• **ACTIVITY**
Extract exactly and only the lines of the data below, starting at the line with "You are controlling" and stopping after the final line.

# # # # # # #

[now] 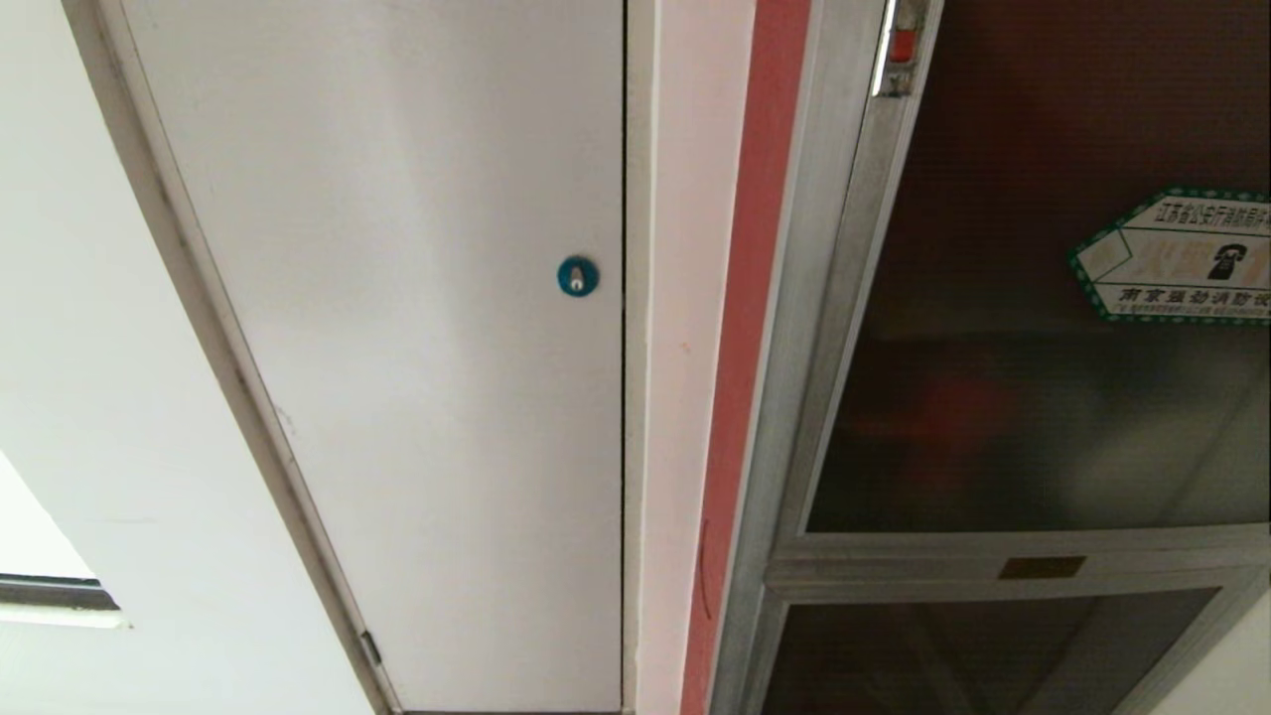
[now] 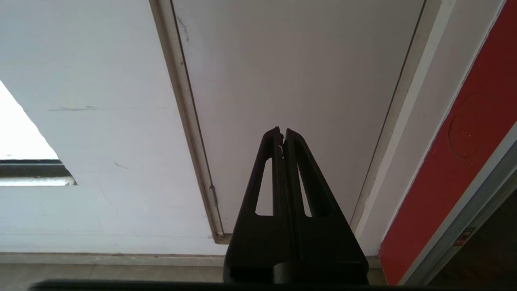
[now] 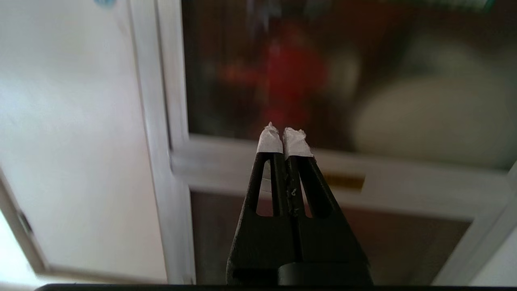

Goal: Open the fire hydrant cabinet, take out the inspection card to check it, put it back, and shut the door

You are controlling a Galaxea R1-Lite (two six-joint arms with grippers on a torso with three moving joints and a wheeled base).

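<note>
white wall and a plain white door [image 1: 417, 348] fill the left; the door [image 1: 1043, 298] of the fire hydrant cabinet [image 1: 794, 417] sits shut on the right. right gripper [image 3: 282, 135] pinched empty, left gripper [image 2: 282, 132] pinched too. risk: closed tips skating off the small red latch [image 1: 902, 45].

We see a beige tiled floor [image 2: 101, 273] strip meeting the white wall [image 2: 80, 218] base; nothing lies visibly on it
</note>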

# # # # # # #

• **YOUR RESPONSE**
You are controlling a Galaxea R1-Lite (two six-joint arms with grippers on a torso with three moving joints and a wheeled base).

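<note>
white wall and a plain white door [image 1: 417, 348] fill the left; the door [image 1: 1043, 298] of the fire hydrant cabinet [image 1: 794, 417] sits shut on the right. right gripper [image 3: 282, 135] pinched empty, left gripper [image 2: 282, 132] pinched too. risk: closed tips skating off the small red latch [image 1: 902, 45].

We see a beige tiled floor [image 2: 101, 273] strip meeting the white wall [image 2: 80, 218] base; nothing lies visibly on it
</note>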

This completes the answer.